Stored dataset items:
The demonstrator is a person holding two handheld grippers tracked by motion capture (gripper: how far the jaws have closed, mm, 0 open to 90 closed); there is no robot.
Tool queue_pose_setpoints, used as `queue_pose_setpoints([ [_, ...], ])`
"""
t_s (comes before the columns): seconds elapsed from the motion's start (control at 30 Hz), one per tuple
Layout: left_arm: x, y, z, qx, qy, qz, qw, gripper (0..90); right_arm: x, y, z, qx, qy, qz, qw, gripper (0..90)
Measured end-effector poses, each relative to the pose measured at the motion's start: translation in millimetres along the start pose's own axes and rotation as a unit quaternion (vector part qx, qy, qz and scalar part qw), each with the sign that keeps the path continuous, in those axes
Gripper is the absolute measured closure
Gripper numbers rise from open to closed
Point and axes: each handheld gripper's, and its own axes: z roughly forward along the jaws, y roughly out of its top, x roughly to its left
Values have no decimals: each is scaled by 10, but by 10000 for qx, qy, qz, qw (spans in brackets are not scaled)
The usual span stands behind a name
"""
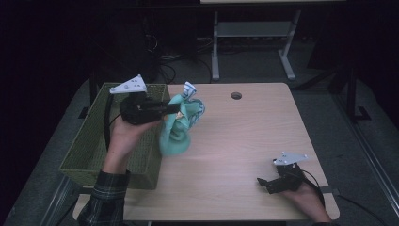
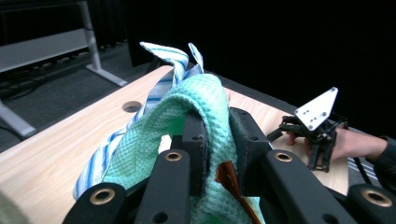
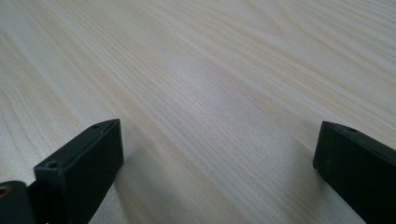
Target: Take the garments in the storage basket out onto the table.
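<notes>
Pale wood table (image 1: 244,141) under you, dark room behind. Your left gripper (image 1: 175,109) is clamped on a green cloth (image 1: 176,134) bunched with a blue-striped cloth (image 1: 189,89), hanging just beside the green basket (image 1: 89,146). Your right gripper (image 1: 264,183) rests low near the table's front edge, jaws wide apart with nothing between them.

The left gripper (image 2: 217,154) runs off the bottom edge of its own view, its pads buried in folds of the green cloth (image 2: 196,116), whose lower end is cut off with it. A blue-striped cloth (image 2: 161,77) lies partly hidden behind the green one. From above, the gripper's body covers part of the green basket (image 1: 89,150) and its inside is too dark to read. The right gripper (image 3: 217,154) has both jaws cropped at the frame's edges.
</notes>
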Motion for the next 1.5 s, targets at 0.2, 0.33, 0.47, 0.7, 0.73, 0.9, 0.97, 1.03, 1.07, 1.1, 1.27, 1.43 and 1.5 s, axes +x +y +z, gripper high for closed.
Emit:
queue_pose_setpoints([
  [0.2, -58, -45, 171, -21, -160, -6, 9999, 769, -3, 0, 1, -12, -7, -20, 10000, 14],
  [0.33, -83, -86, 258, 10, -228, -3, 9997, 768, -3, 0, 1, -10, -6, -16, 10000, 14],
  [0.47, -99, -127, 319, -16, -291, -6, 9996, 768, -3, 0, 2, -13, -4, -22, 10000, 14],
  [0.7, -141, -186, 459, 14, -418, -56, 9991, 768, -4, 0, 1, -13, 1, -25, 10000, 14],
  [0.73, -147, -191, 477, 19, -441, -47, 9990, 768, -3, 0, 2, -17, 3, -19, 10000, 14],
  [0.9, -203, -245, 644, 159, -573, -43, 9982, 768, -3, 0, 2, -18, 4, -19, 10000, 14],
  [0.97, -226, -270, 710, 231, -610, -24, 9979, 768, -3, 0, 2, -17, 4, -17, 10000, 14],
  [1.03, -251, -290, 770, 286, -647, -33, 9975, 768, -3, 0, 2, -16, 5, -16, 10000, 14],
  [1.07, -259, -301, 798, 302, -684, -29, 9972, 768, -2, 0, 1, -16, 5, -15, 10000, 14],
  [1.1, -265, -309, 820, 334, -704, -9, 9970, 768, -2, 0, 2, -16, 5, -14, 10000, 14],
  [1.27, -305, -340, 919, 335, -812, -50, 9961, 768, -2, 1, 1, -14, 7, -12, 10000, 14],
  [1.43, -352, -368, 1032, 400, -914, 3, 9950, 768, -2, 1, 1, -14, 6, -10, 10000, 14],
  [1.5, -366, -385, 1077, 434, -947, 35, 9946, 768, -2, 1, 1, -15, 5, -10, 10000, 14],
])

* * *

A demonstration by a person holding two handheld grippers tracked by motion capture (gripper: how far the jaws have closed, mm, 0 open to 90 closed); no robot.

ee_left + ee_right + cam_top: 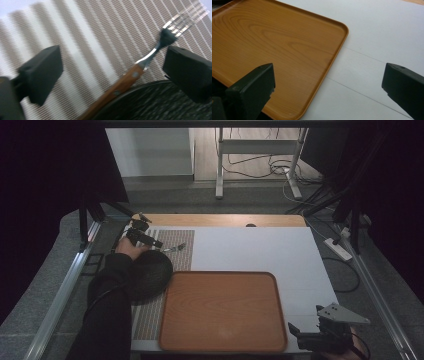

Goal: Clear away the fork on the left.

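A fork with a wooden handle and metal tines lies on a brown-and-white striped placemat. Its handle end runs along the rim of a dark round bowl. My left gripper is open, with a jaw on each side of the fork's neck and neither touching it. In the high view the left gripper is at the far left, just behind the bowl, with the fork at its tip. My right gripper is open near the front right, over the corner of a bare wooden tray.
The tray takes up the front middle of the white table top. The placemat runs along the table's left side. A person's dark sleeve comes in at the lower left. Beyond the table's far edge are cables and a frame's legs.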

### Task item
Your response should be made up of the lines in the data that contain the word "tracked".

### Exercise response
The demonstrator is a person holding two handheld grippers tracked by motion capture (gripper: how far the jaws have closed, mm, 0 open to 90 closed); there is no robot.
A demonstration by a person holding two handheld grippers tracked by motion capture (gripper: how far the jaws have closed, mm, 0 open to 90 closed); no robot.

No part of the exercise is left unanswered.